WHAT YOU WILL DO:
Across the records that follow, how many lines contain the string "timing"? Answer with the number only.

DATA SUPPLIED:
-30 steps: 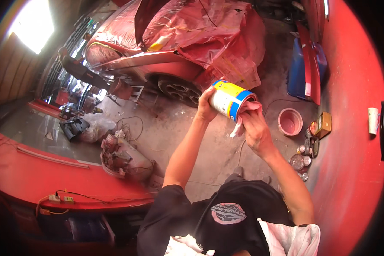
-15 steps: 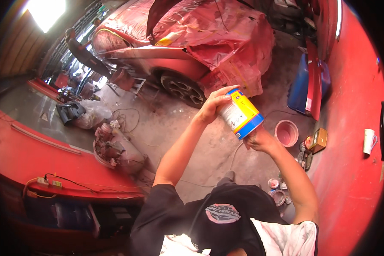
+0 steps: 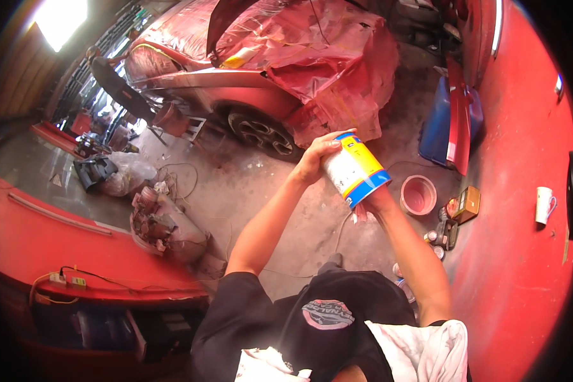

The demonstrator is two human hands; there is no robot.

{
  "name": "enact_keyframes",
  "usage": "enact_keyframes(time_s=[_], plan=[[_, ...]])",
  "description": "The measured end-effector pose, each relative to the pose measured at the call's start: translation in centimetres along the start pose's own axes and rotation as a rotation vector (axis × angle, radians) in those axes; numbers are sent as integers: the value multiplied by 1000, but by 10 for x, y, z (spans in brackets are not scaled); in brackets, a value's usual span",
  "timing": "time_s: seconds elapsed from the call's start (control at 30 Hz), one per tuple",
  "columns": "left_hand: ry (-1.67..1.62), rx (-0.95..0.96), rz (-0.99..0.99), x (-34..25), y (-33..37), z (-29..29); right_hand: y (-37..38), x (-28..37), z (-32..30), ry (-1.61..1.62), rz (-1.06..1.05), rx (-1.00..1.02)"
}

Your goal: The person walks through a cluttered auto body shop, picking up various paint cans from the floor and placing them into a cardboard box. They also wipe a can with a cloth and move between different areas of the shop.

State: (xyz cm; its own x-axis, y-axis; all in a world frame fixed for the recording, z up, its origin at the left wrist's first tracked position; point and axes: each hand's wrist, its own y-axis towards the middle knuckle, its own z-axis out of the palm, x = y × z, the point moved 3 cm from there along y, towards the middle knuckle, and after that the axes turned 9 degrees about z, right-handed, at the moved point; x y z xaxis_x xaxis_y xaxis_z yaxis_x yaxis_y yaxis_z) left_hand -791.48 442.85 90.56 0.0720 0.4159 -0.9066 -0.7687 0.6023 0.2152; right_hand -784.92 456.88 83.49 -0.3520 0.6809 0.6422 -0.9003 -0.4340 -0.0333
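A paint can (image 3: 353, 172), white with yellow and blue bands, is held tilted above the concrete floor, blue end down to the right. My left hand (image 3: 315, 158) grips its upper end from the left. My right hand (image 3: 377, 200) supports the lower blue end from beneath, with a scrap of pale rag (image 3: 361, 216) hanging under it. Both forearms reach up from a black cap (image 3: 337, 325) at the bottom of the picture.
A car (image 3: 248, 70) draped in reddish masking sheet stands behind, its wheel (image 3: 261, 134) near the can. A pink bucket (image 3: 418, 195), small cans (image 3: 442, 232) and a box (image 3: 468, 202) sit at right. A white mug (image 3: 544, 204) rests on the red surface. Red panel with wires (image 3: 63, 254) at left.
The can has swung from lying almost sideways to a steeper tilt with its blue end down and has sunk a little. Both hands stay on it.
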Motion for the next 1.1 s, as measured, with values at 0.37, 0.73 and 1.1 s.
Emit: enact_keyframes(time_s=[0.37,0.73,1.1], plan=[[214,-41,-49,-23,5,6,8,4,0,-589,-98,-117],[270,-73,-34,-27,-4,-19,22,0,13,-1283,-190,-83],[186,-4,3,-57,-8,-37,3,-15,46,-1535,-80,-3]])
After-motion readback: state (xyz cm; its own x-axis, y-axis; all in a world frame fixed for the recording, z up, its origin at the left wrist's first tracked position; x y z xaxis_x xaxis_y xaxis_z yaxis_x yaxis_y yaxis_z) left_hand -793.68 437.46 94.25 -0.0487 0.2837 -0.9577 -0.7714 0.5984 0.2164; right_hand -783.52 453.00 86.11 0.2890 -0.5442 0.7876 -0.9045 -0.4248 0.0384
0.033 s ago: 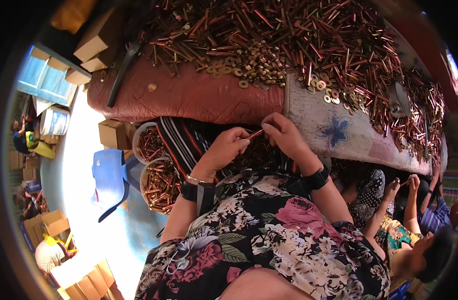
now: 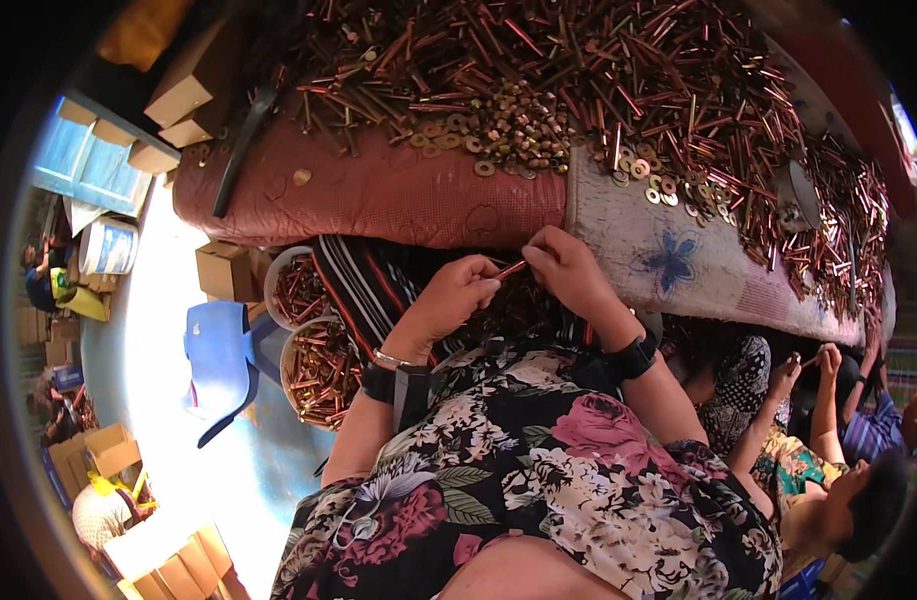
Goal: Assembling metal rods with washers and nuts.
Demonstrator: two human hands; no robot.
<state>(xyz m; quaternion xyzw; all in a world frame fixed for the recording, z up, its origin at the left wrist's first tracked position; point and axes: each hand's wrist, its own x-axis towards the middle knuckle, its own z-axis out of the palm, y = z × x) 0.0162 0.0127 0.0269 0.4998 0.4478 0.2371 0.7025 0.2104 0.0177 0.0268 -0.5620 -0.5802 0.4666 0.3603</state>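
Almost nothing had shifted before us as the left hand [image 2: 468,290] pinched a metal rod [image 2: 512,269] and the right hand [image 2: 570,268] gripped its other end, work seemingly mid-step.

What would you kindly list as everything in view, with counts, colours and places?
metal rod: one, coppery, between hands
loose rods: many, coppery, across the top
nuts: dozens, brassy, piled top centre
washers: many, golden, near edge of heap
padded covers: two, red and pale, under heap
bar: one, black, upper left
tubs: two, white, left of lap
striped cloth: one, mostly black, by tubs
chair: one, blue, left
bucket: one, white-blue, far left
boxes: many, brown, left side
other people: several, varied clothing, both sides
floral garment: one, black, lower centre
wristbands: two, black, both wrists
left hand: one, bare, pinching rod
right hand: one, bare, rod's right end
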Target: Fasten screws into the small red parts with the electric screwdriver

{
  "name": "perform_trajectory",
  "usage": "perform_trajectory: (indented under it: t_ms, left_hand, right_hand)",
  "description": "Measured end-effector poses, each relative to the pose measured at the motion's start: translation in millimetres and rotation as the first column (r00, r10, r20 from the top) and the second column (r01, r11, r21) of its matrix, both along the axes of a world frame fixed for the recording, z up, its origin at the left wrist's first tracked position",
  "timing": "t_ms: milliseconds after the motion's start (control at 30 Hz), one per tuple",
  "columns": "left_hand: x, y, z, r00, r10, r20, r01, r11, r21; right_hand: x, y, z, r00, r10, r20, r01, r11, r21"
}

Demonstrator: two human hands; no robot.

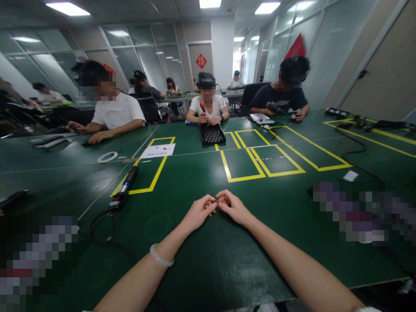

COMPLETED EXERCISE:
2